* [Provided material]:
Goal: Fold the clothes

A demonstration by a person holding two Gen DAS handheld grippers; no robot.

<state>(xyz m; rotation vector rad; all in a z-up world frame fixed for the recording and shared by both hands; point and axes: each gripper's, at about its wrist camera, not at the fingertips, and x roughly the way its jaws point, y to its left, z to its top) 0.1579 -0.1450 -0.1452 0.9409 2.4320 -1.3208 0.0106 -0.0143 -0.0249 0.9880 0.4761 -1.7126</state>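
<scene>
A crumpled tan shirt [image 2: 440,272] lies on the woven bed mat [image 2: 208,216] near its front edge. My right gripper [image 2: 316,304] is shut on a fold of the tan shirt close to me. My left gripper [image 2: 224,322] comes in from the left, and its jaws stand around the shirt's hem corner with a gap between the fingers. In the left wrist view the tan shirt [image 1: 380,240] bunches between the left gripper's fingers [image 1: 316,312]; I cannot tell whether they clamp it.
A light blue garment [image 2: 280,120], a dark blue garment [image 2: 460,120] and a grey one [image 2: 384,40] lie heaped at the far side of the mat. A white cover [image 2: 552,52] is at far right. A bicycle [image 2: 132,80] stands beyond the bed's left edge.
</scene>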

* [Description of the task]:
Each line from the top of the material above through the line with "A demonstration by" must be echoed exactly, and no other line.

* [Exercise output]:
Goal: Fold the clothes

A demonstration by a person holding two Gen DAS handheld grippers; no robot.

The answer contains nothing more.